Você acha que o talento em vendas vem do berço ? Você acredita que o bom vendedor, aquele que vende até areia no deserto nasce com esse talento, com o dom para vender? 

As respostas ficaram assim distribuídas:

  • 13% discordaram totalmente da proposição (que talento em vendas vem do berço);
  • 40% discordam, mas aceitam que exista algum favorecimento “genético”;
  • 9% não saberiam ao certo;
  • 29% concordam, mas aceitam que existe possibilidade de capacitação por meio de treinamentos;
  • 9% concordam completamente.

Dá o que pensar…

De uma certa forma, podemos entender o seguinte, pelas respostas que recebi: metade acredita que o talento em vendas pode ser aprendido, desenvolvido e a outra metade ou não saberia afirmar com segurança (o que favorece a afirmação que talento em vendas vem de berço) ou acredita que para se ter sucesso em vendas, há que se possuir determinada “carga genética”.

E o que eu posso dizer sobre o assunto?

Bem, minha vivência em vendas me demonstra que: sim, talento em vendas pode ser desenvolvido e aprendido, com esforço e dedicação (um dos comentários que recebi diz o seguinte: “Talento em vendas pode ser aprendido”). Contudo, existe sim, um certo favorecimento promovido por determinados atributos de personalidade que, ao meu ver, podem ser característicos deste ou daquele  indivíduo. Mas é difícil afirmar, com segurança, que o sucesso em vendas depende da “carga genética”, assim como é difícil afirmar o contrário! Na verdade, desconheço qualquer estudo mais sério sobre o assunto.

E que atributos seriam esses?
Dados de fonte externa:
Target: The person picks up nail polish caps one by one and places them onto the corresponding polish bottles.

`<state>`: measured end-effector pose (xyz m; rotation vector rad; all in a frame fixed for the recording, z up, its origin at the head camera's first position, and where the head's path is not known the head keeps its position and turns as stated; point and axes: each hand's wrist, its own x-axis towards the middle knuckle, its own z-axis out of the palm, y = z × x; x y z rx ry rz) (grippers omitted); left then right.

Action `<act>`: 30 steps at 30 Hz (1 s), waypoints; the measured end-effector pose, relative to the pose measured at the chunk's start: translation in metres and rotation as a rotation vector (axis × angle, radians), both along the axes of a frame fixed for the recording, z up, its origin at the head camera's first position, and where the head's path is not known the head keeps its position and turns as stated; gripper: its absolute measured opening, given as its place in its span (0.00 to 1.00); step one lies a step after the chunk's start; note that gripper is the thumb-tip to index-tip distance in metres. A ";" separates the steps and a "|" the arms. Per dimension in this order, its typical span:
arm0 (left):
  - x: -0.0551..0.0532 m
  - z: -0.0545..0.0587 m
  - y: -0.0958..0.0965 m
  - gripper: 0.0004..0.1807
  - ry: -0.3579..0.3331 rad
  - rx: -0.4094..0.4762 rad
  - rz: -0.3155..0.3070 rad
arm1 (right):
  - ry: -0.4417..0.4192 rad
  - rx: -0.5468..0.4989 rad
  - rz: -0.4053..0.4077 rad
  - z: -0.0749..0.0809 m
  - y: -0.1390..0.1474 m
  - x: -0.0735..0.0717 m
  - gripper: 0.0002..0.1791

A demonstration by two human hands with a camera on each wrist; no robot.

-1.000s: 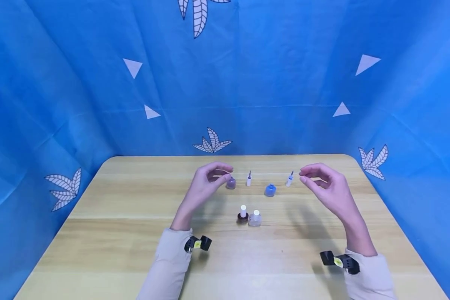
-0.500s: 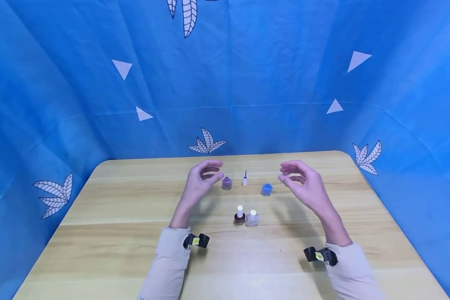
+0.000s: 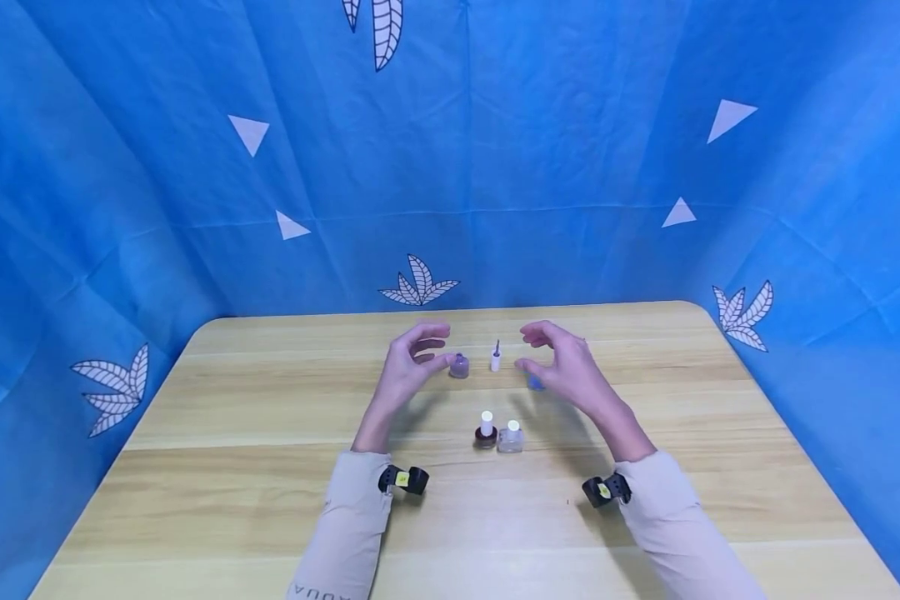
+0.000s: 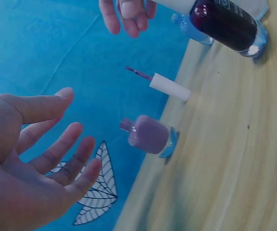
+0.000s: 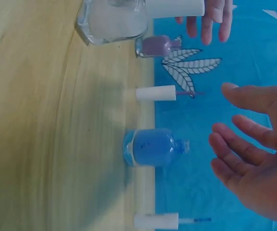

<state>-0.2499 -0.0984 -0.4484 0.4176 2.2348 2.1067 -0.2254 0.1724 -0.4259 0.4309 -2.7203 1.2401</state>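
Observation:
My left hand (image 3: 412,360) hovers beside an uncapped purple nail polish bottle (image 3: 459,367), holding nothing, its fingers loosely bent. My right hand (image 3: 566,362), also with nothing in it, is in the air over an uncapped blue nail polish bottle (image 5: 153,147), partly covering it in the head view. Between the hands a white cap (image 3: 495,362) stands with its purple-coated brush pointing up. Another white cap (image 5: 157,221) with a blue-coated brush stands upright past the blue bottle in the right wrist view; the right hand hides it in the head view.
Nearer the person, a dark nail polish bottle (image 3: 485,433) and a clear one (image 3: 511,439) stand side by side, both with white caps on. All of it is on a wooden table (image 3: 232,467). Behind the far edge hangs a blue curtain (image 3: 540,167).
My right hand has moved left, from beside the blue brush cap to over the blue bottle, near the purple brush cap. My left hand has stayed near the purple bottle. The bottles stand unmoved.

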 end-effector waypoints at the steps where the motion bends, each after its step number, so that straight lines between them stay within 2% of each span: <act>1: -0.001 -0.002 -0.001 0.27 -0.020 0.006 -0.008 | 0.002 0.024 0.006 0.000 -0.002 -0.002 0.29; 4: -0.002 -0.005 -0.003 0.27 -0.071 0.021 -0.040 | -0.014 0.062 0.013 0.000 -0.008 -0.009 0.30; 8: -0.002 -0.008 -0.003 0.29 -0.115 -0.033 -0.053 | -0.082 0.080 0.023 -0.001 -0.013 -0.016 0.29; 12: -0.002 -0.015 -0.003 0.31 -0.168 -0.071 -0.038 | -0.172 0.108 0.044 -0.004 -0.019 -0.022 0.28; 21: -0.005 -0.031 -0.003 0.34 -0.247 -0.071 -0.007 | -0.330 0.117 0.003 -0.015 -0.025 -0.036 0.27; 25: -0.007 -0.035 -0.003 0.32 -0.264 -0.078 0.002 | -0.355 0.132 0.033 -0.018 -0.027 -0.041 0.23; 30: -0.011 -0.034 0.003 0.28 -0.246 -0.096 -0.009 | -0.388 0.140 0.053 -0.018 -0.028 -0.047 0.20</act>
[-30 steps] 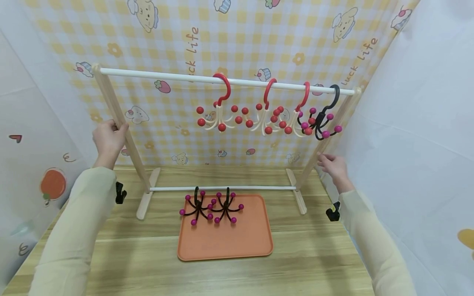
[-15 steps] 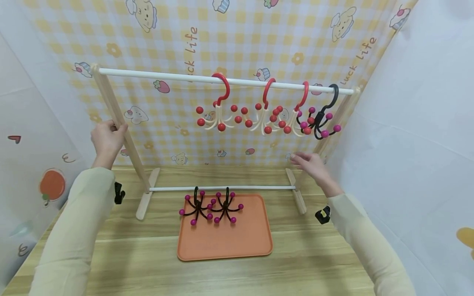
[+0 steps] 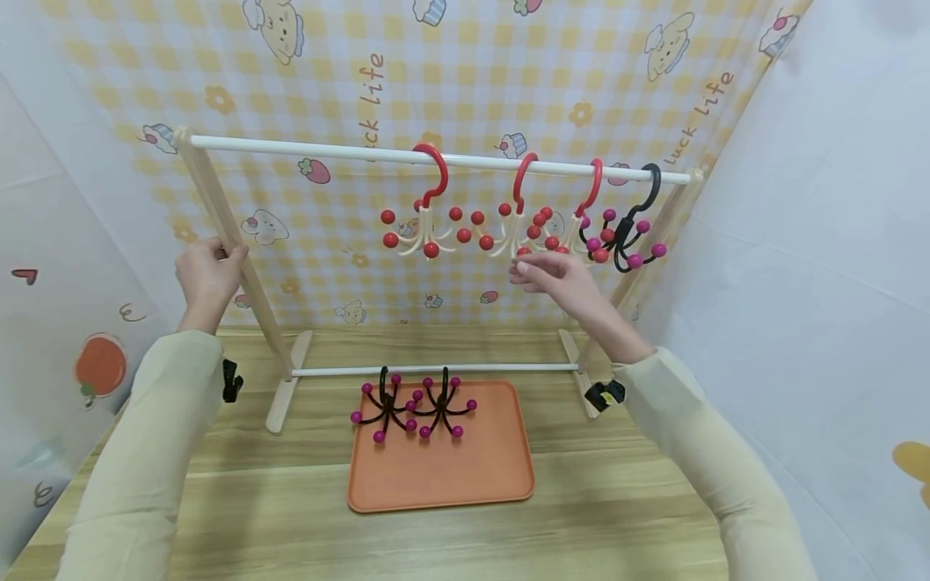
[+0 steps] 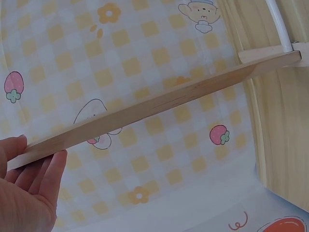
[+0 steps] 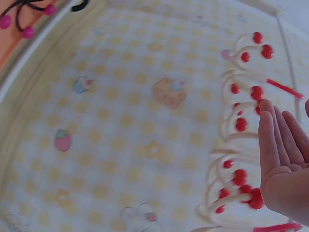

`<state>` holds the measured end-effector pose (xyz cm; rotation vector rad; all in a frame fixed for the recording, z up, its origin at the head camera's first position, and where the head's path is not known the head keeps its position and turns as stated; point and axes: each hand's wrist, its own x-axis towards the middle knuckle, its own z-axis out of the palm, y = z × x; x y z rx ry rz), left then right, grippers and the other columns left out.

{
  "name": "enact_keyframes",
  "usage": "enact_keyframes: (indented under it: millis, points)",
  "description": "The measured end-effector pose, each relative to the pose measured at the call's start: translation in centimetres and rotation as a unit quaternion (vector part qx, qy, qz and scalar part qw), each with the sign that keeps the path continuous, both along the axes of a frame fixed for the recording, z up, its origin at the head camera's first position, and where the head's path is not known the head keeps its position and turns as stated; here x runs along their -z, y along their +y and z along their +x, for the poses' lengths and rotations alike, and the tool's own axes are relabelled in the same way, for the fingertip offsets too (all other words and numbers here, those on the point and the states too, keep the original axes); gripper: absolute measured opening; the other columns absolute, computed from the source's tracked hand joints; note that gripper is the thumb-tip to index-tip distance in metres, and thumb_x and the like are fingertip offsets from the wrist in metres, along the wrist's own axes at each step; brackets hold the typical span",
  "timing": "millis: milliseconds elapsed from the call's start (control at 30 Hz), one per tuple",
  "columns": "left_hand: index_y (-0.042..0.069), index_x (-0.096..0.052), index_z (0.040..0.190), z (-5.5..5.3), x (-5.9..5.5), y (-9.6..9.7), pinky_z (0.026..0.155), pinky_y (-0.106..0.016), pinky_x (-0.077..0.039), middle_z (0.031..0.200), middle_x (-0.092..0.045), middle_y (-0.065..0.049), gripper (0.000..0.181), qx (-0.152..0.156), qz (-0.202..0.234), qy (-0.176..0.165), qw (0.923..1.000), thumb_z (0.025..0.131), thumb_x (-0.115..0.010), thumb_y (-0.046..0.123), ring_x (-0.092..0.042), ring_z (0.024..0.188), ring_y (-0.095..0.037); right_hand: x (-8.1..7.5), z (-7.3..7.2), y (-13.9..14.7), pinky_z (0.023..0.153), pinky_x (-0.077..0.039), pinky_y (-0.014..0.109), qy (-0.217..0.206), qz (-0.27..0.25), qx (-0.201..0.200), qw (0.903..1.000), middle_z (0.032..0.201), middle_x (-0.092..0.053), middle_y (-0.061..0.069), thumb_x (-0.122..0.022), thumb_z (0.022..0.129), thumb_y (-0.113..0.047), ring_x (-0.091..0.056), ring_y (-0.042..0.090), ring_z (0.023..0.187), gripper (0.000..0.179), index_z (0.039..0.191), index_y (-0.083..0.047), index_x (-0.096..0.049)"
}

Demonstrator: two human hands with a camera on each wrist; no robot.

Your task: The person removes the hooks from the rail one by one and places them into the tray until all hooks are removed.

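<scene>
Right hand: yours is raised below the white upper rod, fingers nearly straight and close together, with nothing in their hold. Its fingertips sit just under the middle red-hooked hanger, and its back covers part of the right red-hooked hanger. In the right wrist view your fingertips overlap a red ball; contact cannot be told.

Left hand: you grip the wooden left post around its middle, thumb on one side, fingers on the other.

On the upper rod, left to right: left red-hooked hanger, well apart from your left hand; the middle and right red-hooked ones; then a black hanger with magenta balls near the right end, to the right of your right hand.

Two more black hangers lie on the orange tray, side by side on its far left part: left tray hanger and right tray hanger. Both are below and left of your right hand, hooks pointing toward the lower rod.
</scene>
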<state>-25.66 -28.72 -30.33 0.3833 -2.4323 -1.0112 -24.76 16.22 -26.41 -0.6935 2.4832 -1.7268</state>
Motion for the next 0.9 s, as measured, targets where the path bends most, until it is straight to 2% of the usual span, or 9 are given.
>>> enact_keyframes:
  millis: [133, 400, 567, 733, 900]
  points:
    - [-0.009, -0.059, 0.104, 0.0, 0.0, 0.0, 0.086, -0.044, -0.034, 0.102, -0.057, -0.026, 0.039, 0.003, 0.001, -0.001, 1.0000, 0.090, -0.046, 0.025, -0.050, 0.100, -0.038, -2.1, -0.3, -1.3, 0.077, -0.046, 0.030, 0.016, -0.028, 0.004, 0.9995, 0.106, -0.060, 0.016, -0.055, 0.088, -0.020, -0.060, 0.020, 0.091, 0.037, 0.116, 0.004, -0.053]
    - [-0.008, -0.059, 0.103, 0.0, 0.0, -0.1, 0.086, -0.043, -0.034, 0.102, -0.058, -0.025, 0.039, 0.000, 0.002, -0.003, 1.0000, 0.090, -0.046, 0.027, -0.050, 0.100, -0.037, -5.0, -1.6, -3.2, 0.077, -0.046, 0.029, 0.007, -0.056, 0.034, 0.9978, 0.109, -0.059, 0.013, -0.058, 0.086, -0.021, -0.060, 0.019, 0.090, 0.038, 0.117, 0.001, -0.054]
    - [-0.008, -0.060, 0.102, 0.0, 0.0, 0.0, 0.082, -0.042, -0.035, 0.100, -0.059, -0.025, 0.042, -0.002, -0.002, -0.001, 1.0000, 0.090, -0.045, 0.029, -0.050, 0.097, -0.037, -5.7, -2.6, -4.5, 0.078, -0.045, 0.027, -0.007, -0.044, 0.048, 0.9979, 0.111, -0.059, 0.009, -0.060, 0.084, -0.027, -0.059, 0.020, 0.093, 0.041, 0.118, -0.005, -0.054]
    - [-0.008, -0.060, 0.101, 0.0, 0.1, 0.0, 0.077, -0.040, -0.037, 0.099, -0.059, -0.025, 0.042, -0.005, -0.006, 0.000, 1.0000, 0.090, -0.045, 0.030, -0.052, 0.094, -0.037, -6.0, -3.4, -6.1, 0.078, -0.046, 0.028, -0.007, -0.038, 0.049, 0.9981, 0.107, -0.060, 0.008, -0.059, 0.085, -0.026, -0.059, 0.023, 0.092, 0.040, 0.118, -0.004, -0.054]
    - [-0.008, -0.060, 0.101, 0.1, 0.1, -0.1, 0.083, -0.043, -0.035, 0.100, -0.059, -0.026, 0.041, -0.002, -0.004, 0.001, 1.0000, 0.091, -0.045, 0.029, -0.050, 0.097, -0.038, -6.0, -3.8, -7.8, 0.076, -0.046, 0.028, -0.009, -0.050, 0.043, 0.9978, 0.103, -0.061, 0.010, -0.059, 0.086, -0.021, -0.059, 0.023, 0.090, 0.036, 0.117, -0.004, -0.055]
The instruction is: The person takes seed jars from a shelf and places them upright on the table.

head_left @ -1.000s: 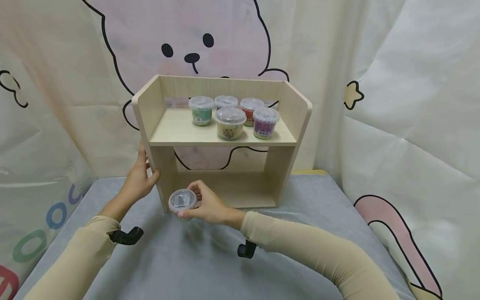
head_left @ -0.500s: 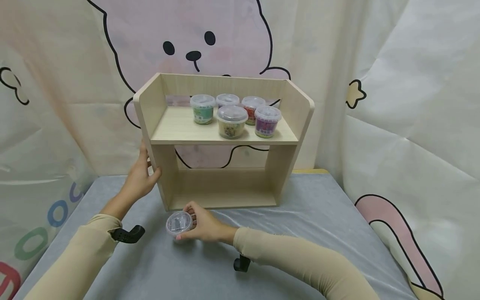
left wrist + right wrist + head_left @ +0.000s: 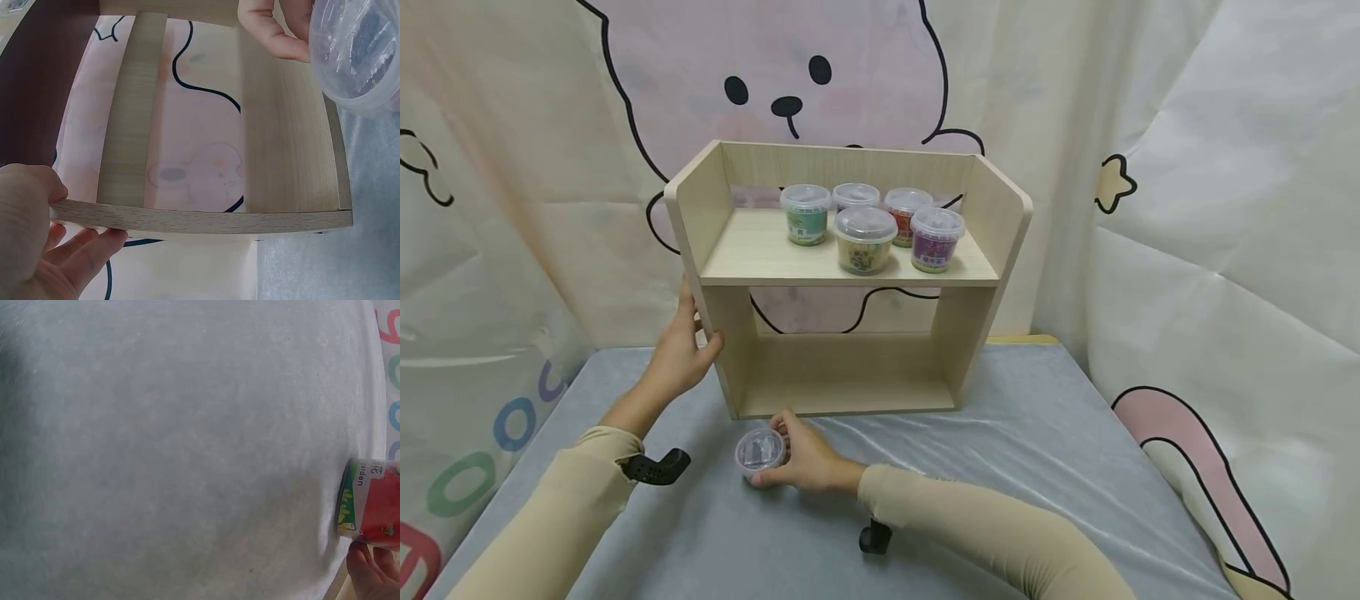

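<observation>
L arm is stretched fwd & inward from lower L, w/ the L wrist left bare. L hand is raised higher than the R, in a clamping hold: L thumb is set above, L fingers are bent below (per L wrist cam; most of the palm can't be seen). R arm is reached in from lower R, nearly horiz., & R hand is brought L of centre, low, w/ R thumb placed on the near side & R fingers curled round the far side. Only fingertips are caught by R wrist cam, bottom R corner.
</observation>
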The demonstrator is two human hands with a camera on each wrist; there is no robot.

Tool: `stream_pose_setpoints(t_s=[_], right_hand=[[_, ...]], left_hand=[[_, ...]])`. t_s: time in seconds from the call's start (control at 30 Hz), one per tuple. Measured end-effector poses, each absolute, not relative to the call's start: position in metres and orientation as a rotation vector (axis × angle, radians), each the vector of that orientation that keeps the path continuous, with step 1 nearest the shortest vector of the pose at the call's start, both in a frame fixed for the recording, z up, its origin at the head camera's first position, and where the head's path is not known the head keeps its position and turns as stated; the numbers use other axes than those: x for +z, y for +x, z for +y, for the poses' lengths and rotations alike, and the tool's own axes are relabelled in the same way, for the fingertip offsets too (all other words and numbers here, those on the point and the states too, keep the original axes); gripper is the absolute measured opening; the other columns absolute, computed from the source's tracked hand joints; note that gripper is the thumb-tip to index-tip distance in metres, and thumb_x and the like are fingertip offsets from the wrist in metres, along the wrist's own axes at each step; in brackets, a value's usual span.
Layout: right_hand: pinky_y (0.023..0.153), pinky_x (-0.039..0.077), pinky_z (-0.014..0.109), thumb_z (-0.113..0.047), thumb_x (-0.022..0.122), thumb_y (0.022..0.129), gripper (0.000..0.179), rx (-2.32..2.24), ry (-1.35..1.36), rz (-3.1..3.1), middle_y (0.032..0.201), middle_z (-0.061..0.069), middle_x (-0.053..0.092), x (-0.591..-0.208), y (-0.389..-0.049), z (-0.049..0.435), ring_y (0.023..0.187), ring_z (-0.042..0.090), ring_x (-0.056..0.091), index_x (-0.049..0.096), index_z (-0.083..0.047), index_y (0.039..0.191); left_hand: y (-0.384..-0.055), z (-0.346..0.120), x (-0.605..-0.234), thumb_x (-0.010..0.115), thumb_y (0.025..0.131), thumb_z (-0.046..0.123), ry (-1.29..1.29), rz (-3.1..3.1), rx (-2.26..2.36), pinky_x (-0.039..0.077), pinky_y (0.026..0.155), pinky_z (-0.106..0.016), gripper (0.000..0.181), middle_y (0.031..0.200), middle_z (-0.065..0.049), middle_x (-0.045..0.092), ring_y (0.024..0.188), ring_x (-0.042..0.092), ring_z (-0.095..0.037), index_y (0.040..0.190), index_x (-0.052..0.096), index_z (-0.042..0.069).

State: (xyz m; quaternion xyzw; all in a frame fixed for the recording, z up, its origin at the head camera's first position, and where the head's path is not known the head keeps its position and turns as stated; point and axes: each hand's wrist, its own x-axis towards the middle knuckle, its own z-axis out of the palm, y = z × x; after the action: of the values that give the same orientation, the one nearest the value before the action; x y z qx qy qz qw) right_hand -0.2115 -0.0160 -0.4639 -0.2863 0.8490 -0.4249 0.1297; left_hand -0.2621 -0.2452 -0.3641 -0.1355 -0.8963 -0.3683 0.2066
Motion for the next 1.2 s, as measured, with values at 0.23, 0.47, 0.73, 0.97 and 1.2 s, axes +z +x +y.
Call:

Ou melhor – o que define “talento em vendas”? Bom, isso já é tema para outro post, que publicarei em breve, mas antecipo que um ego fortalecido é um pré-requisito importante que “talento em vendas” pode ser definido, entre outras coisas, como a capacidade de “pedir a venda”.

Para concluir, gostei muito de um comentário, em especial, que diz o seguinte:

Somos negociadores desde cedo. Uns mais criativos, outros menos. Basta focar apenas o real objetivo da negociação. Coisa que poucos fazem…

Concordo absolutamente (pena que o autor não deixou seu nome): procure observar uma criança pequena e analise as suas artimanhas para conseguir o que ela deseja, um brinquedo novo, por exemplo.

Não é um excelente modelo de estratégia de uma negociação, muitas vezes, bem sucedida?